I need to find the quotient function of the following:
Given that f(x)=x^2-3 and g(x)=2x+1 find each of the following if it exists:
a. (f/g)(-root3)
b. (g/f)(-1/2)
Here we go again, same question!
Are you people all in the same class?
Laurie 8:39 pm Sunday
http://www.jiskha.com/display.cgi?id=1245026379
Robert 11:58 am Sunday
http://www.jiskha.com/display.cgi?id=1244995082
Crystal 10:06 am Sunday
http://www.jiskha.com/display.cgi?id=1244988379
Breanna 11:44 Friday
http://www.jiskha.com/display.cgi?id=1244864678
It was answered by dwrls back on Friday to Breanna
That is not what the ? is asking. The ? is asking about how to get the quotient function, not the composite as you solved for. Can you please show us how to get the quotient function solution? Thanks!

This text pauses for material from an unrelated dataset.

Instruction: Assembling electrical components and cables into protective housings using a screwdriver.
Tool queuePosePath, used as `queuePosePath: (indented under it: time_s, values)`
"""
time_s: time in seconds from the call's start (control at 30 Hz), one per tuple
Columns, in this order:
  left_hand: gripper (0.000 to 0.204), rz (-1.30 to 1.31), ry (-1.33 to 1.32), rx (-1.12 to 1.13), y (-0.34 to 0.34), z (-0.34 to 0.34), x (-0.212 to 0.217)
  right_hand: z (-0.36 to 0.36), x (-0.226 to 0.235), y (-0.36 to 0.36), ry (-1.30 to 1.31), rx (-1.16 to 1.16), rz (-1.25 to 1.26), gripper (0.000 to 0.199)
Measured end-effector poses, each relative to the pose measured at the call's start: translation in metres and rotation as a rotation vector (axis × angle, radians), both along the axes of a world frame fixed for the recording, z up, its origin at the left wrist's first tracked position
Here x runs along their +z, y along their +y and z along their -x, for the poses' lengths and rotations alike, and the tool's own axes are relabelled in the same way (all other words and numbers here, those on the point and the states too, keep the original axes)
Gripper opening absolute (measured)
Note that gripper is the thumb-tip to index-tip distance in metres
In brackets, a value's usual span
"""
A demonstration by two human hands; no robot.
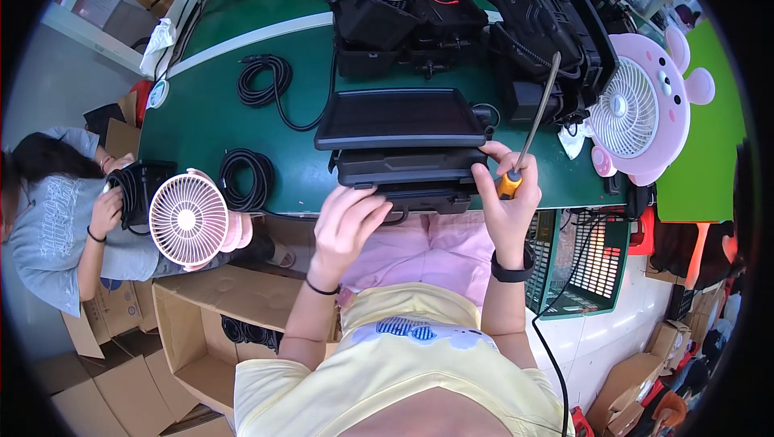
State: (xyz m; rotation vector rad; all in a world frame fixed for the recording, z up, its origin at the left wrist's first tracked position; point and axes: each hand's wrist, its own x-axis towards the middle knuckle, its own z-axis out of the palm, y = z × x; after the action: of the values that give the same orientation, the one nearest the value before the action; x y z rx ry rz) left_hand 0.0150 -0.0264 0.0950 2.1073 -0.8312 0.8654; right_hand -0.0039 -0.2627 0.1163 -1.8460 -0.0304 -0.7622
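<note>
A black plastic case (415,167) rests at the near edge of the green table, with a flat, rimmed black panel (395,118) along its far upper side. My left hand (347,227) is at the case's near left edge, its bent fingers closed against it; the thumb's contact is hard to see. In my right hand (513,203) is a screwdriver, its yellow handle (509,185) held in the palm and its long metal shaft slanting up and away. The thumb and index finger of that same hand touch the case's right end.
Coiled black cables (264,82) lie on the left of the green table (201,122). Several black cases (375,18) are stacked at the back. A pink fan (633,106) stands right, another fan (189,219) left, beside a seated co-worker (64,211). Below are a cardboard box (222,292) and green crate (601,276).
</note>
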Motion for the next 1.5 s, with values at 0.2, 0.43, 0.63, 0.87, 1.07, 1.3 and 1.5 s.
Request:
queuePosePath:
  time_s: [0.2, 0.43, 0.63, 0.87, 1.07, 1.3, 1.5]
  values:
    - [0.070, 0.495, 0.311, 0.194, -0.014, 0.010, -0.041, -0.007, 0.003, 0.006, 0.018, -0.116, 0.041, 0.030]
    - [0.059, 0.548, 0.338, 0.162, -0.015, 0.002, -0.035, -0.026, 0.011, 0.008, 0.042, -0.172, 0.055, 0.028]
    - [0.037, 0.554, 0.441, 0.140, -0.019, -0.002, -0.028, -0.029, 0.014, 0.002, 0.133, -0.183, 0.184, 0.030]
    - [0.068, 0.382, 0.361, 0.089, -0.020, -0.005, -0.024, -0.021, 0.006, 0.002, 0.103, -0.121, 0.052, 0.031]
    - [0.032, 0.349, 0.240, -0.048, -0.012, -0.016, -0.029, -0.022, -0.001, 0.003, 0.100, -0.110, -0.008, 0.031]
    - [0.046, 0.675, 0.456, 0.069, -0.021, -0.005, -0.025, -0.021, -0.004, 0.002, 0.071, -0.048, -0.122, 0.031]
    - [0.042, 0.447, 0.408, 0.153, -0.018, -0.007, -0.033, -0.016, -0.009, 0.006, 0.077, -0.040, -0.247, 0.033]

To find the quotient function, (f/g)(x), we need to divide the function f(x) by the function g(x).
a. To find (f/g)(-√3), we need to evaluate the quotient function at x = -√3.
Step 1: Find the value of f(-√3)
Substitute x = -√3 into the function f(x)
f(-√3) = (-√3)^2 - 3
= 3 - 3
= 0
Step 2: Find the value of g(-√3)
Substitute x = -√3 into the function g(x)
g(-√3) = 2(-√3) + 1
= -2√3 + 1
Step 3: Evaluate (f/g)(-√3)
(f/g)(-√3) = f(-√3) / g(-√3)
= 0 / (-2√3 + 1)
= 0
So, (f/g)(-√3) = 0.
b. To find (g/f)(-1/2), we need to evaluate the quotient function at x = -1/2.
Step 1: Find the value of g(-1/2)
Substitute x = -1/2 into the function g(x)
g(-1/2) = 2(-1/2) + 1
= -1 + 1
= 0
Step 2: Find the value of f(-1/2)
Substitute x = -1/2 into the function f(x)
f(-1/2) = (-1/2)^2 - 3
= 1/4 - 3
= -2 3/4
Step 3: Evaluate (g/f)(-1/2)
(g/f)(-1/2) = g(-1/2) / f(-1/2)
= 0 / (-2 3/4)
= 0
So, (g/f)(-1/2) = 0.
Therefore, the quotient function (f/g)(x) = 0 for any value of x.